Best Practices for TAGs in Guance¶
This article is intended to serve as a starting point, encouraging readers to expand on these ideas and create their own unique uses for tags.
Preface¶
Opentelemetry Protocol, defined by the CNCF (Cloud Native Computing Foundation), represents the latest generation of observability specifications (still in incubation). This specification defines the three pillars of observability: metrics, trace, log. However, merely collecting data from these three pillars without correlation does not distinguish modern observability from traditional monitoring tools (APM, logs, Zabbix, etc.). Is it just a collection of monitoring tools? Therefore, an important concept arises: TAG (tag). For example, a traceID that connects front-end and back-end can be considered a tag, as can a host that initially correlates metrics, traces, and logs. Other examples include project, environment, version number, all of which are individual tags!
In short, using TAGs can achieve data correlation and enable more customized observability, making it crucial. In Guance's current architecture, all observable items support tag settings, with theoretically no upper limit on the number of tags.
Example: A common real-life scenario is job hunting or HR recruitment, where specific requirements such as programming skills, computer knowledge, a bachelor's degree, and years of experience are like tags. Only candidates meeting these tags can qualify for the position. Similarly, in IT systems, if a server runs a specific application, database, and NGINX in a certain environment with a responsible person, having enough tags allows for quick identification of problematic servers, affected services, and responsible parties, thereby improving problem resolution efficiency.
This article will explore the extensibility and flexibility of tags through four examples using Guance.
Experiment One: Grouping Servers¶
Background¶
Companies often have multiple project teams or business units. Each team or unit may use its own infrastructure for business development. If observability is implemented using Guance from infrastructure to applications, how can resources be distinguished beyond workspace separation?
Of course, there is a way. Guance considered this scenario during design. The default DataKit main configuration file includes a global_tag
label, which sets tags at the infrastructure level. All components on this infrastructure, such as applications and databases, inherit this tag by default.

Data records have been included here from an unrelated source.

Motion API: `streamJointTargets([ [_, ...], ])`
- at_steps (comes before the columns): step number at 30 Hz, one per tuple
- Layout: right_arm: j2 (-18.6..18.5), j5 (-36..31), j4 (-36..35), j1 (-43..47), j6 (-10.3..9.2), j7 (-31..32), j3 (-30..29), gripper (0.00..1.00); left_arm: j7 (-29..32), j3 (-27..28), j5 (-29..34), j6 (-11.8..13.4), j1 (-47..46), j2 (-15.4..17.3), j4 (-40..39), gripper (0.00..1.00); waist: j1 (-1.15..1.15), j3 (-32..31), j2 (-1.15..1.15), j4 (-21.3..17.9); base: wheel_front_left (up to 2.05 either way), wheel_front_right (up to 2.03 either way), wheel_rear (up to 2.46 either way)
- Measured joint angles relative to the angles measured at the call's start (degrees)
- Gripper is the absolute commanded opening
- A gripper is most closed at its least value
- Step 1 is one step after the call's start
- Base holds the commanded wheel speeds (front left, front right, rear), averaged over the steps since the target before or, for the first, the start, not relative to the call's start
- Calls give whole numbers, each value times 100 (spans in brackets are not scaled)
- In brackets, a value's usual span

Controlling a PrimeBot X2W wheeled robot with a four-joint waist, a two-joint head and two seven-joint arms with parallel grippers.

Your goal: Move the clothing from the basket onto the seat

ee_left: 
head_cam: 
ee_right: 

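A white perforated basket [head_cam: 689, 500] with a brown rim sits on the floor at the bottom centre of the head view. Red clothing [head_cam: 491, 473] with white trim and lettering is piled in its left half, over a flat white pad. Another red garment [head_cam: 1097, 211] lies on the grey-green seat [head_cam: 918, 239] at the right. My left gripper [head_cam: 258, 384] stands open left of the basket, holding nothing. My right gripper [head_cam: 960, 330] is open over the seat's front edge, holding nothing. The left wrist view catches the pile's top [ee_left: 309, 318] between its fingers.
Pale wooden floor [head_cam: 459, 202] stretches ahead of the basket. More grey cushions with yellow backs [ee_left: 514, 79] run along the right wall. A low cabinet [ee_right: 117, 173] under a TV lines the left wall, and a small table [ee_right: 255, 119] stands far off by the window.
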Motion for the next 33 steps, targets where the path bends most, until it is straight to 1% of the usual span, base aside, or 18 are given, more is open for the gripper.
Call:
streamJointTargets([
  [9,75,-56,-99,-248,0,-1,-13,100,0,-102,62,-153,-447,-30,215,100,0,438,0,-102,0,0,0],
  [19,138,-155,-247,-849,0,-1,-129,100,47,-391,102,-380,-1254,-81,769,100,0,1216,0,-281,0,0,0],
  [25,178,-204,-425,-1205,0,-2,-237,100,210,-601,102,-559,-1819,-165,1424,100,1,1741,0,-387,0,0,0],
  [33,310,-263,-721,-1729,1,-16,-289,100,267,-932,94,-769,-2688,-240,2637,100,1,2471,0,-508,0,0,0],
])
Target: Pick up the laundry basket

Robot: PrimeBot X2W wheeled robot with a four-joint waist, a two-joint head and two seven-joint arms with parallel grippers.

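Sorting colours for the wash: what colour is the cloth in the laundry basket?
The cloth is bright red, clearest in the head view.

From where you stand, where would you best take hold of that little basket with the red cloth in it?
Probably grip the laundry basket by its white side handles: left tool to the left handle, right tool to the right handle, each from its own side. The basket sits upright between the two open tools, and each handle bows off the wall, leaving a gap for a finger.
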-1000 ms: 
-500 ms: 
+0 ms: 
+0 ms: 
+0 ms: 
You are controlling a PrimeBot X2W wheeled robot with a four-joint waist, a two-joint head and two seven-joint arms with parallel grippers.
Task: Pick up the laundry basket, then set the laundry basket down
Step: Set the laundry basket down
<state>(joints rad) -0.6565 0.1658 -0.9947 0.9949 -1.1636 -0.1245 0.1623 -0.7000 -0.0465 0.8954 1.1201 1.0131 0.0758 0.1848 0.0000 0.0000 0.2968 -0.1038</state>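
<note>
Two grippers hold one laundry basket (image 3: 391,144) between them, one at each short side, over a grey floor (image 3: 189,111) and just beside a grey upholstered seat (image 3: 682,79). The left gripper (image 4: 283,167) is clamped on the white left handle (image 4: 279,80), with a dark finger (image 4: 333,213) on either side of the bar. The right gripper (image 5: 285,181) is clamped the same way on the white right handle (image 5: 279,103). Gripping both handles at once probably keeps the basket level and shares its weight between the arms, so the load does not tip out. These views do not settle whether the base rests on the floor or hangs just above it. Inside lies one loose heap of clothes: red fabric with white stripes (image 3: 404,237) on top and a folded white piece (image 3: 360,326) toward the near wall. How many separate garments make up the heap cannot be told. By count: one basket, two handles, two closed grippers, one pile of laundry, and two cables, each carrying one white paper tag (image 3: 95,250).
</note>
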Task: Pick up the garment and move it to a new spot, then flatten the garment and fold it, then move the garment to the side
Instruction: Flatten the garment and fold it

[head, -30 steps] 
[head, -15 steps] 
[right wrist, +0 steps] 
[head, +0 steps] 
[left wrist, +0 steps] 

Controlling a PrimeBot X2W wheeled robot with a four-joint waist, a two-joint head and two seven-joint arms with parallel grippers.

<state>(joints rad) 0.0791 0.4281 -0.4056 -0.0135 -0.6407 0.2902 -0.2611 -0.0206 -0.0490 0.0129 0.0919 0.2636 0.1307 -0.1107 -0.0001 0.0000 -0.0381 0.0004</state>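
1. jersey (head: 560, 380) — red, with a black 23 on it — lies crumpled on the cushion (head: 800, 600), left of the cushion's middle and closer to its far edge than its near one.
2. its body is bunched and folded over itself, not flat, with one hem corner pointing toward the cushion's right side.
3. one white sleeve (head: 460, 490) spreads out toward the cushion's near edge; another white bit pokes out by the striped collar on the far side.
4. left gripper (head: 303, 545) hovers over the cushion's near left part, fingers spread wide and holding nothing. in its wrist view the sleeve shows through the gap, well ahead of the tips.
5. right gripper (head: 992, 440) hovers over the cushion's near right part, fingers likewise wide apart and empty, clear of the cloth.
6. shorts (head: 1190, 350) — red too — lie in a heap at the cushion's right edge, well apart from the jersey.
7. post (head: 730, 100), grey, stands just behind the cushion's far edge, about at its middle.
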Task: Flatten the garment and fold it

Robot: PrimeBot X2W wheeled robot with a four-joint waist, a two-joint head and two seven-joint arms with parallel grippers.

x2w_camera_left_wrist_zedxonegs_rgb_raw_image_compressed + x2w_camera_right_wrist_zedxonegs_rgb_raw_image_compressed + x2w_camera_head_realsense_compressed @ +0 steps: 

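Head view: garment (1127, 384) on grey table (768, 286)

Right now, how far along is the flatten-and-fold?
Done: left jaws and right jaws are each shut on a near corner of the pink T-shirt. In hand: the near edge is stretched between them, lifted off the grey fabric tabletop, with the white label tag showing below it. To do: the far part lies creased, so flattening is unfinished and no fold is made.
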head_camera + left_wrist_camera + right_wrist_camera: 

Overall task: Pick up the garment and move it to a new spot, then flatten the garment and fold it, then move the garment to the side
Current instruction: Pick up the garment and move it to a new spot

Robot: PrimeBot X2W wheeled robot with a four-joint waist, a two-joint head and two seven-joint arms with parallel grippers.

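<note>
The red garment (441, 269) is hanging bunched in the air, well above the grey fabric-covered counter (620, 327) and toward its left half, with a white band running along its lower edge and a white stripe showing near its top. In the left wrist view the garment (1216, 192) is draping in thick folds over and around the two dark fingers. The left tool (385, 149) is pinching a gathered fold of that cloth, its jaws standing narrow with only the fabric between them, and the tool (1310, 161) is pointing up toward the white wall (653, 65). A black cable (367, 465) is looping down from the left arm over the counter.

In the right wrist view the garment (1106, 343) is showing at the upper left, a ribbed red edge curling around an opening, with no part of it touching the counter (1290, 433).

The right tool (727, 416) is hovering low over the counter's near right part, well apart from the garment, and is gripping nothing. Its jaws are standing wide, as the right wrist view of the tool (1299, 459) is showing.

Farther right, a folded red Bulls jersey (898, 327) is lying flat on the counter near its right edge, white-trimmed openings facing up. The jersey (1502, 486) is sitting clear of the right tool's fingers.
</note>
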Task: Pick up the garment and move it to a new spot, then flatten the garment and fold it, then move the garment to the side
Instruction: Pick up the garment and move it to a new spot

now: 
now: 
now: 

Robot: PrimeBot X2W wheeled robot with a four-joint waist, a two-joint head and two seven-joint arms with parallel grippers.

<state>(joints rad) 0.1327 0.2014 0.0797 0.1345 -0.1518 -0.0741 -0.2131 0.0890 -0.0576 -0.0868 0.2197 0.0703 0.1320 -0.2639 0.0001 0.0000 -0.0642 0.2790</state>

1 Modify datakit-inputs to Configure global_tag¶
$ vim /usr/local/datakit/conf.d/datakit.conf
# Add tags in global_tags, additional tags can be added beyond the default three
[global_tags]
cluster = ""
project = "solution"
site = ""
Similarly, all related hosts' DataKit can be configured with this tag.
2 Guance - View Server Groups¶
Experiment Two: Modify Hostname Recognized by DataKit¶
Background¶
DataKit defaults to collecting the hostname at the host level and uses it as a global tag to correlate all metrics, traces, logs, and objects. However, in many enterprise environments, hostnames are random strings without practical meaning. Changing the hostname might affect connections to applications or databases, so companies are hesitant to modify them. To avoid risks, DataKit's built-in ENV_HOSTNAME
can handle this situation.
Warning
Note: After applying this method, data from the new hostname will be uploaded anew, and data from the old hostname will no longer be updated.
Recommendation: If you need to change the hostname, it is best to do so during the initial installation of DataKit.
1 Modify datakit-inputs to Configure [environments]¶
$ vim /usr/local/datakit/conf.d/datakit.conf
# Modify ENV_HOSTNAME in [environments] to a recognizable hostname
[environments]
ENV_HOSTNAME = "118.178.57.79"
2 Guance - Compare Data Before and After Changes¶
Experiment Three: Nginx Log Statistics Displayed Per Service¶
Background¶
Internal company NGINX servers typically handle domain forwarding or service forwarding. They may forward frontend requests to multiple backend subdomains or different ports, or directly serve multiple domains. Unified NGINX monitoring cannot meet these needs. How does Guance address this issue?
Scenario: NGINX exposes ports 18889 and 80, forwarding to internal server 118.178.57.79 on ports 8999 and 18999 respectively.
Requirement: Statistically analyze data for NGINX ports 18889 and 80, such as PV, UV, and error counts.
Prerequisite: Access logs for NGINX ports 80 and 18889 are configured in separate directories (or different log file names).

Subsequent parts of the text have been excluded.